Scotland Yard detectives appear convinced that the building had been under close surveillance days before the raid that took place on Easter weekend. It appears that the gang broke into offices above Hatton Garden and then cut through the roof, rappelled down an elevator shaft and used heavy equipment to break their way through 18-inch-thick metal doors to gain access to the establishment's vaults -- impermeable to unauthorized entry.

Until they disarmed the sophisticated alarm, took away with them the television security system's hard drive, and settled down to spend the long weekend shattering the safeguarded haven of up to 70 security boxes, and lovingly removing their contents. They might have been foiled when an alarm went off on the Friday afternoon when they were just in the initial stages of their operation. A security guard checked the main doors, however, and left the premises.

Police may never quite know the full value of the stolen objects given the sensitive nature of the safety deposit box industry. The victims, according to information from local jewellers, would be small, independent business and workshop owners, without safes of their own, and trustingly without insurance since why bother when they take steps such as those taken to ensure their goods would never fall into the wrong hands?
According to Detective Chief Inspector Paul Johnson of the London Metropolitan Police Service's Flying Squad:
  • The very industrious thieves were somehow able to enter the building without leaving any sign of forced entry;
  • Whereupon they "disabled the communal lift on the second floor" and used the elevator shaft to climb down to the level of the company's vault;
  • They then "forced open heavy shutter doors to the basement"'
  • And finally they "used a heavy duty Hilti DD350 drill to bore holes in the two-metre thick re-enforced concrete wall of the vault."
Sadly, people like Michael Miller, a jeweller from Knightsbridge have more than a pecuniary loss involved here.

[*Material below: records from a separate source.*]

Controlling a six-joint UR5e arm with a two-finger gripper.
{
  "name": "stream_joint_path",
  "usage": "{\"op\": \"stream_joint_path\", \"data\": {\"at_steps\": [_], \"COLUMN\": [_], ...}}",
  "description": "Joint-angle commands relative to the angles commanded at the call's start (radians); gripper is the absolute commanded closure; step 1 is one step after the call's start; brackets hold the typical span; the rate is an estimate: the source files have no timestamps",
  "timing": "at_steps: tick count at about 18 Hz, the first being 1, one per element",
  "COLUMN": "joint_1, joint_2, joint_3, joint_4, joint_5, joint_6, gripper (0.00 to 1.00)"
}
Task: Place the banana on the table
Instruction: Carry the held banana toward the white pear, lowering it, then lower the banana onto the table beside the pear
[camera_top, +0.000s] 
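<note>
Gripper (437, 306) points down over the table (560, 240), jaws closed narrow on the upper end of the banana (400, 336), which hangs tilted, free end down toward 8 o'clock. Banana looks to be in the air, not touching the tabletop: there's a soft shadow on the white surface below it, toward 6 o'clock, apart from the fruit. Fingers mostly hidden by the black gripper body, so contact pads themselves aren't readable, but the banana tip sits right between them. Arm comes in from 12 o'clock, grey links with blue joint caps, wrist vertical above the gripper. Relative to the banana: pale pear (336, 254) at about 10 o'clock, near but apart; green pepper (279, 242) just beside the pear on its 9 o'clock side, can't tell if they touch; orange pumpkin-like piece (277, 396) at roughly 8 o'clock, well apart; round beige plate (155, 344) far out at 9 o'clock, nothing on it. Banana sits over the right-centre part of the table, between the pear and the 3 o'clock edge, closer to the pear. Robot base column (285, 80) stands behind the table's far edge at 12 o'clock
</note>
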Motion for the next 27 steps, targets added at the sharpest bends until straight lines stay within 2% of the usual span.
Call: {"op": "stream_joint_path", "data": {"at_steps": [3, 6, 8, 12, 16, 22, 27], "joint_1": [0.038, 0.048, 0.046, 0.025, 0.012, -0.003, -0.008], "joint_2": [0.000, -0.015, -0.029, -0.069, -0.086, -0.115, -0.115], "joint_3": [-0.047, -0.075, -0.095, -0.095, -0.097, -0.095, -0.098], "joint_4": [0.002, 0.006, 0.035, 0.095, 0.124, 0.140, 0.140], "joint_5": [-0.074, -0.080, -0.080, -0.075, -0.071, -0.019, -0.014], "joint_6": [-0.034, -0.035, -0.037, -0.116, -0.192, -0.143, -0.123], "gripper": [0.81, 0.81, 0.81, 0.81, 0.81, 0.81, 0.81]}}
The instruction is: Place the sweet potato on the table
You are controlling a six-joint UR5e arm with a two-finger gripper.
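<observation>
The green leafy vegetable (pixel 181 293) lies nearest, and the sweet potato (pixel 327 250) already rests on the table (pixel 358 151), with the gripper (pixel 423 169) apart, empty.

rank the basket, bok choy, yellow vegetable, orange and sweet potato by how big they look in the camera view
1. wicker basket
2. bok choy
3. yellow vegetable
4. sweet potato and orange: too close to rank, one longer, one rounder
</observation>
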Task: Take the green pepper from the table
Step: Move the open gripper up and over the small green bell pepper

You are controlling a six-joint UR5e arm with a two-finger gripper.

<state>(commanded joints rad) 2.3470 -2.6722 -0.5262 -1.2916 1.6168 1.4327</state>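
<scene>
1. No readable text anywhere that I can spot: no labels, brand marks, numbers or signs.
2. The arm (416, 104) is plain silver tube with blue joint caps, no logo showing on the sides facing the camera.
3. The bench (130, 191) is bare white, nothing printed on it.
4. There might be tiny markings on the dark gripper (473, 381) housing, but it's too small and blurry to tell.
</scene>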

He explained that: "I have a collection of watches I was going to give my son and that is irreplaceable." Too bad, really, that Hatton Garden Safe Deposit was so satisfied with the mechanical safety measures they had installed that they felt they had little need to have an alert and dedicated professional staff of security guards on duty.
 
Another deposit box holder, 68-year-old Norman Bean, recounted a conversation he had with the guard who had heard the alarm: "He went downstairs, looked through the door, through the windows and couldn't see anything and came out again, that was it. I said, 'Well, why didn't you open up and have a look in?' He told me he doesn't get paid enough."